Ting’s service so far has been pretty solid overall. In my daily use I get solid LTE coverage in most places, degrading to fast-enough 3G when I’m a bit off the beaten path. I have had a few instances already where coverage is bad which has a tendency to nuke the battery as it’s searching for network. I’ll have more on this after I spend more time out and about with the phone.

As I use a tablet more than I do a phone nowadays, the fact that the Nexus 5 is ‘good enough’ is about all I really need. I use my phone a lot less now in general, which I like – I want to focus more on using my phone for a few things – taking photos, getting directions, consuming media and catching up on news when killing time.  I feel like I spend less time just seeing what’s going on now with my Nexus, as the OS and apps feel ‘smarter’ in a lot of ways – bubbling up key information into the notification view in a way that I can take action on it very easily, usually not even having to view the actual app. I think that iOS 7, love it or hate it, focused on UX and aesthetics along with a few nice new features under the hood. Hopefully iOS 8 is focused more on the brains behind the ‘beauty’, as I think there are a lot of places Apple could take cues from Android to make the OS more intuitive and make the ‘virtual assistant’ side of Siri much more useful. By making notification center more useful, adding some sort of inter-app communication, and focusing on the typing experience, Apple would make some massive strides to making up for the gap between it and Android.

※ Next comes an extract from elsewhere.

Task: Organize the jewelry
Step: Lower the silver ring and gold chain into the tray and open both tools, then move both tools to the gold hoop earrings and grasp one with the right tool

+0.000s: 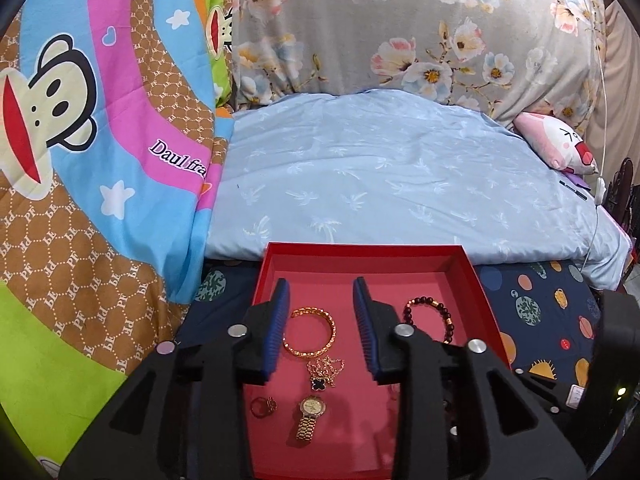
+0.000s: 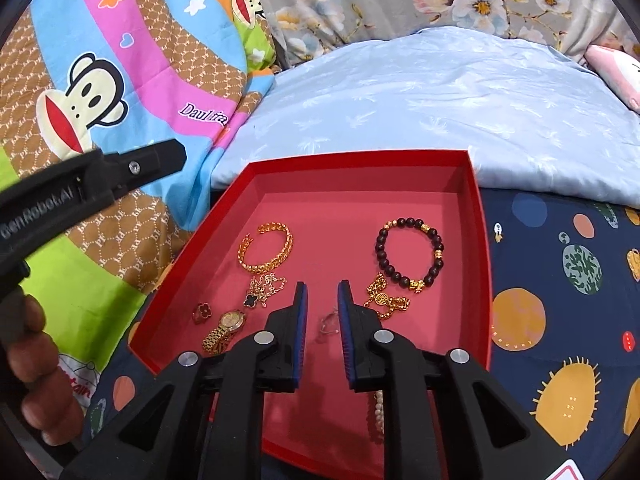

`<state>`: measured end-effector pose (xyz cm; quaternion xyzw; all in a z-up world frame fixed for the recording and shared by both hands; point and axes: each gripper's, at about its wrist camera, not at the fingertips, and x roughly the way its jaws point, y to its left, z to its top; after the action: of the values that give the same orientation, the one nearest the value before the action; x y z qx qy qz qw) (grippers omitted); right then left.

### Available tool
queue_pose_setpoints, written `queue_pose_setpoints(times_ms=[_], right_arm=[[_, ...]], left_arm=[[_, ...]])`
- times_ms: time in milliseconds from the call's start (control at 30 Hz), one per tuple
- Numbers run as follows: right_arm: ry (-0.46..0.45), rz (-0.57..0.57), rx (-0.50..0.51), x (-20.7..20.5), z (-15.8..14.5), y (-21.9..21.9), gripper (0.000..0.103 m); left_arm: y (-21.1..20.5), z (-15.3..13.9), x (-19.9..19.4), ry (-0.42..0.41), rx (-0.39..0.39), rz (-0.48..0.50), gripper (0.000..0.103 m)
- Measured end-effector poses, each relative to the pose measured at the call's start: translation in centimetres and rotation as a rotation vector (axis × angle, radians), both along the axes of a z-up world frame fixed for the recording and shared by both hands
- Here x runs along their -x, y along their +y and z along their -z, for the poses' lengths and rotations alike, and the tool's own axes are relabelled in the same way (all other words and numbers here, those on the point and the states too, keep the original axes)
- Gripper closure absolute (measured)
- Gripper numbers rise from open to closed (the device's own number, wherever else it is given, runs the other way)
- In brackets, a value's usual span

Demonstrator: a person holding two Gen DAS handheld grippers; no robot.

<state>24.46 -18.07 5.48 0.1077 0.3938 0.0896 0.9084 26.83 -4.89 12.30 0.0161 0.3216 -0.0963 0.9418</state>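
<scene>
A red tray (image 1: 364,251) (image 2: 478,216) lies on the bed and holds jewelry. In it are a gold bangle (image 1: 309,333) (image 2: 266,253), a clover-pendant chain (image 1: 325,374) (image 2: 264,289), a gold watch (image 1: 310,416) (image 2: 224,330), a ring (image 1: 264,405) (image 2: 202,312), a dark bead bracelet (image 1: 429,316) (image 2: 410,254), a gold chain (image 2: 386,300), a small clear ring (image 2: 329,324) and pearls (image 2: 378,408). My left gripper (image 1: 320,292) is open above the bangle. My right gripper (image 2: 322,292) is open and empty over the clear ring.
A planet-print dark sheet (image 2: 560,300) lies under the tray. A light blue pillow (image 1: 380,168) sits behind it, a monkey-print quilt (image 1: 80,160) at the left, a pink plush (image 1: 556,144) at the right. The left gripper's body (image 2: 80,188) and a hand show at the left.
</scene>
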Motion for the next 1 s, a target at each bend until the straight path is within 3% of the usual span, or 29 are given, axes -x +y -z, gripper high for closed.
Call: queue_pose_setpoints(times_ms=[467,767,833,1000], right_arm=[[-0.019,0.012,0.022,3.8,-1.7,0.1,0.087],[-0.004,0.044,0.036,9.2,-2.2,-0.4,0.087],[-0.003,0.052,0.049,10.8,-2.1,-0.4,0.087],[0.019,0.054,0.054,14.5,-1.5,-0.3,0.087]], left_arm=[[0.3,0.7,2.7,0.039,-0.009,-0.017,0.07],[1.6,1.4,6.8,0.073,0.007,-0.02,0.063],[2.0,1.6,7.9,0.077,0.007,-0.022,0.052],[3.5,2.2,11.0,0.09,0.013,-0.036,0.049]])
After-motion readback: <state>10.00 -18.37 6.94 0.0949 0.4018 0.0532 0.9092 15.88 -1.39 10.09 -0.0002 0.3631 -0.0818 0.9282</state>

I waffle on whether or not I miss the iPhone. Things are certainly simpler and more ‘cohesive’ on iOS, the apps are more polished, and the hardware feels nicer. App discovery is a lot easier too, as it seems like there is an entire community on Twitter and the web focused on surfacing the best apps and games out there, which in turn drives revenue for the developers. Everything feels more polished, integrated, and focused even if it doesn’t do quite as many cool things as Android does.

But really, Android and the Nexus 5 is good enough 90% of the time. I do miss iMessage, a handful of other apps, and how easy Photo Stream is to use, but otherwise more days than not I’m happy with the Nexus 5. I’ve leaned a lot about the joy of off-contract phone use, and will probably get my next phone off contract, wherever it is. Even if you buy a brand new iPhone, you’ll end up saving a good $300-$500 over 2 years. That’s not nothing. What I’ll probably do is wait until the iPhone 6 (or whatever it’s called) is announced and then decide what to do from there. Bottom line – the iPhone and its ecosystem is better than Nexus and the Android ecosystem. But the phone costs nearly half what an iPhone does AND my phone bill is half what I was paying. Is the iPhone, its ecosystem and phone plans TWICE as good as what I’m using? I guess the next few months will answer that question for me.

Ok, now what?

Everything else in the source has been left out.